_Data records_.
>>>
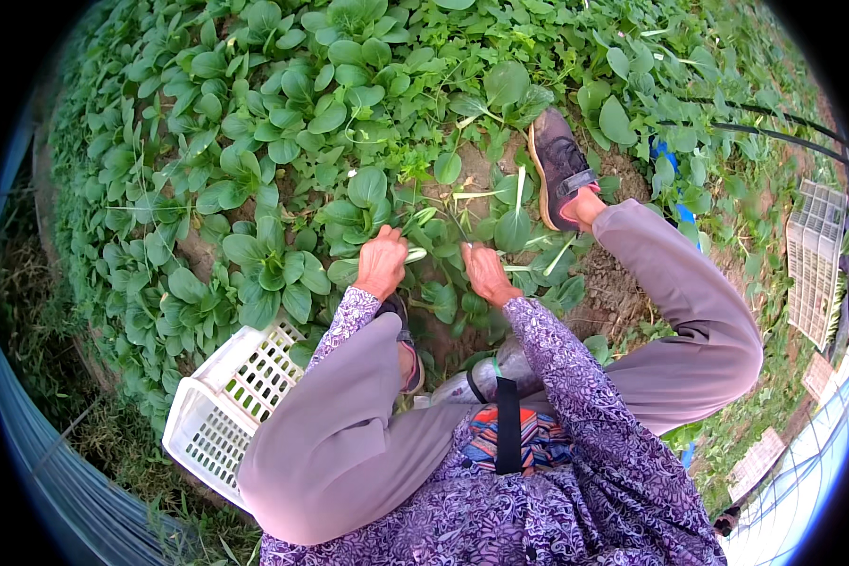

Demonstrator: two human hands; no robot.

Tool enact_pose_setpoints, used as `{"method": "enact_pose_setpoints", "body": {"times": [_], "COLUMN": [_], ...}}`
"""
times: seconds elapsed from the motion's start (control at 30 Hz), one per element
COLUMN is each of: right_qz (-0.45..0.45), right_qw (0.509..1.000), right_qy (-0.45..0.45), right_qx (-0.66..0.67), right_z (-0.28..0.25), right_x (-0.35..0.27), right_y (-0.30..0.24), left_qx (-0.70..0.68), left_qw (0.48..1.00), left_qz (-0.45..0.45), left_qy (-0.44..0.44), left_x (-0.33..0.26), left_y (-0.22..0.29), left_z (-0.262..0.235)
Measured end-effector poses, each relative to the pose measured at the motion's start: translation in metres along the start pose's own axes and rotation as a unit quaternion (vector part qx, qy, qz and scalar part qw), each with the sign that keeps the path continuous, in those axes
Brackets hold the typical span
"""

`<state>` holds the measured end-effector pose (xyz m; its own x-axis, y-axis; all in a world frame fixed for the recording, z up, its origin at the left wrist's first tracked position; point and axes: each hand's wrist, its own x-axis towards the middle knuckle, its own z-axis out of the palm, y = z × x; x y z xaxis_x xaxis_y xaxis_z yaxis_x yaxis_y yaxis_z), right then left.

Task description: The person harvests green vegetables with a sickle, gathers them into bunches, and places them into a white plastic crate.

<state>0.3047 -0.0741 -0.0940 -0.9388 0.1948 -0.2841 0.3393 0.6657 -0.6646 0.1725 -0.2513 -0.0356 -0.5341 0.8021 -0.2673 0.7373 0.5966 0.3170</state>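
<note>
Low in the bed, my left hand [379, 264] is closed around the base of a bok choy plant [358, 203], whose broad green leaves spread just past the fingers. A pale stalk [415, 255] shows beside that hand. A short gap to the right, my right hand [488, 275] is closed on what looks like a small knife [457, 229]; its thin, dark blade points away from me, and its handle is hidden in the fist. Loose leaves with white stems, one of them a cut leaf [513, 226], lie on the soil beyond and right of this hand.
Dense bok choy rows [264, 250] fill the left and far side. A white slotted plastic crate [226, 415] stands by my left knee. My shoe [561, 165] rests among leaves at the right. Another crate [816, 264], black hoses [764, 132] and bare soil [613, 292] lie rightward.
</note>
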Motion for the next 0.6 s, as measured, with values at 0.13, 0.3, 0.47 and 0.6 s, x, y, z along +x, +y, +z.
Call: {"method": "enact_pose_setpoints", "body": {"times": [0.13,0.3,0.47,0.6], "right_qz": [0.048,0.146,0.089,0.017], "right_qw": [0.997,0.945,0.98,0.982], "right_qy": [0.055,0.133,0.085,0.025], "right_qx": [0.015,0.262,0.157,0.187], "right_z": [-0.032,-0.088,-0.048,-0.022], "right_x": [-0.003,0.017,0.066,0.079], "right_y": [-0.021,-0.071,-0.045,-0.039], "left_qx": [-0.056,-0.102,-0.089,-0.086], "left_qw": [0.995,0.99,0.992,0.992], "left_qz": [0.033,-0.02,-0.009,-0.005], "left_qy": [0.07,0.093,0.091,0.091], "left_x": [-0.02,-0.034,-0.026,-0.034], "left_y": [0.005,0.003,0.007,0.003], "left_z": [-0.024,-0.01,-0.003,-0.005]}}
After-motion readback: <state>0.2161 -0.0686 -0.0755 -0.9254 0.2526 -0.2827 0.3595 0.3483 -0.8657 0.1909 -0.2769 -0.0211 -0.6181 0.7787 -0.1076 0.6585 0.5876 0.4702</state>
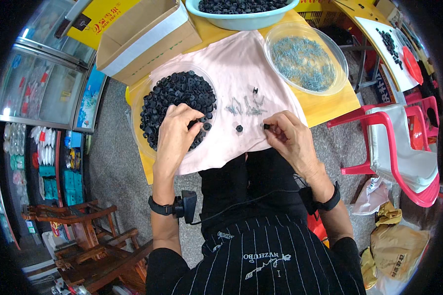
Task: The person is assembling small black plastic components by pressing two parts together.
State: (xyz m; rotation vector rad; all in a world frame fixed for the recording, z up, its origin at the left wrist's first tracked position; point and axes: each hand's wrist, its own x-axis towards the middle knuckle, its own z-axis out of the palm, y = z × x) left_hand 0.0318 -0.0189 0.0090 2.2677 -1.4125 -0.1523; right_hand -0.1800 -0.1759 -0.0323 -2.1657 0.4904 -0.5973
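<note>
My left hand (177,130) is over the right side of a clear round tub (134,129) heaped with small black plastic parts (174,88). Its thumb and index finger are closed around one such part (203,119). My right hand (293,140), above the cloth's right side, pinches another small black part (266,126) between thumb and fingers. On the pale pink cloth (221,152) between the hands lies a single black part (239,128). A loose cluster of thin metal screws or pins (246,105) is spread behind it, with one more black piece (255,90) at its far edge.
A clear round tub (343,64) of metal screws or pins stands at the back right of the yellow table (339,103). Behind are an open cardboard box (152,49) and a light blue basin (241,20) of black parts. A pink chair (394,147) stands at right, wooden furniture (88,236) at lower left.
</note>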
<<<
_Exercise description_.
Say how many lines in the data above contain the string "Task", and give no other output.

_Answer box_.
2